Creating More Living Space Outdoors

How To Grow Your Own Wedding Flowers

by Emily Flores

Many brides this year will select either silk floral arrangements for their wedding flowers, or they will pay several times more for fresh cut flowers on the day of their wedding. If you desperately desire fresh flowers, but do not want to pay the florist hundreds of thousands of dollars, you can grow your own. Here are some suggestions for popular wedding flowers that you can start growing up to a year before your nuptials.

Roses

Many brides love roses in their bouquets, but this is the most expensive flower of all. If you plant several healthy rose bushes and tend to them carefully and lovingly, then you or your bridal party can help you cut them the day before or the day of your wedding and arrange them with some greens, such as ivy or lily leaves, and tie the bouquets with ribbon. Roses can survive the winter if they are properly covered or if you plant winter-hardy varieties. Roses are usually spring and summer flowers, but with proper tending, you might get them to last to very early fall.

Lilies

Calla lilies and day lilies are very popular with brides. Day lilies grow quite easily with little maintenance and come in a variety of colors. Calla lilies require more shade and wetter grounds, so be careful where you plant them. Lilies of any kind also grow some excellent foliage for bouquets, so you can use most of the plants in your wedding arrangements.

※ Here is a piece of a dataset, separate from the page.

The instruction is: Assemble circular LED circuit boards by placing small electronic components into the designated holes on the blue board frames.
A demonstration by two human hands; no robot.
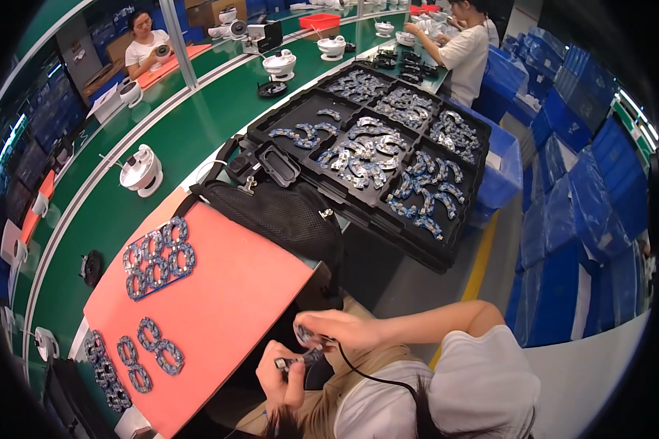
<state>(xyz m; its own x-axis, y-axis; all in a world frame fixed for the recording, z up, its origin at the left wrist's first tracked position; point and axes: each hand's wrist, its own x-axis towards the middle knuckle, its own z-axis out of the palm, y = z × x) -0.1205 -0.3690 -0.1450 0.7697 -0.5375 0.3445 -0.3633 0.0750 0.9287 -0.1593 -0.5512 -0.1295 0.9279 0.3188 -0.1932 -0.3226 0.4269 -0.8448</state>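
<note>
In front of my lap, beside the mat's near edge, both hands are closed. My left hand (277, 382) pinches a small circuit board (315, 356) between thumb and fingers. Just above and to the right, my right hand (344, 329) grips another circuit board piece (302, 334). Whether the two pieces are joined, I cannot tell, since fingers hide part of them. On the pink mat (234, 293) to the left lie a joined panel of ring-shaped circuit boards (159, 262), two loose figure-eight boards (161, 347) and a row of further boards (108, 377) at the mat's left edge.
A black compartment tray (293, 121) with many curved boards stands beyond a black mesh bag (271, 212). White round devices (140, 172) sit along the green conveyor (80, 212). Blue bins (578, 212) are stacked at right. Other people (467, 55) work farther off. A black cable (359, 369) crosses my right wrist.
</note>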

Daisies or Grecian Windflowers

Daisies, like their sunflower cousins, like to turn their yellow centers up towards the sun for most of the day. They also grow some very nice greenery, so if you decide you do not want any daisies, you can still grow them for the greens. Since daisies are very limiting when it comes to color, consider growing Grecian windflowers, which are also known as "painted daisies" because they resemble a daisy in every way except for the bright and boldly-colored petals.

Daffodils and Jonquils

Floral genetics programs in recent years have produced several new colors of daffodils and jonquils, their much-larger-bloomed cousins. You do not have to grow just yellow ones, but also white, lime green, white with dual-colored center bells, and many more. These hardy flowers pop up in mid- to late spring, are easy to cut and arrange, and are very fragrant.

Snow Croci, Winterberry, Holly and Mistletoe

If planting and growing your own wedding flowers is what you want to do, but you have chosen a winter wedding, you can still grow fresh plants and flowers outdoors. The snow crocus is a pretty little flower that pokes its head out of the snow in the late winter and is often some shade of purple, yellow, white or a mix thereof. Holly and mistletoe are ready for bouquets in November and December, while winterberry plants are perfect all season long. Additionally, you can grow several other flowers and plants in a greenhouse and cut them to include in your wedding flowers too.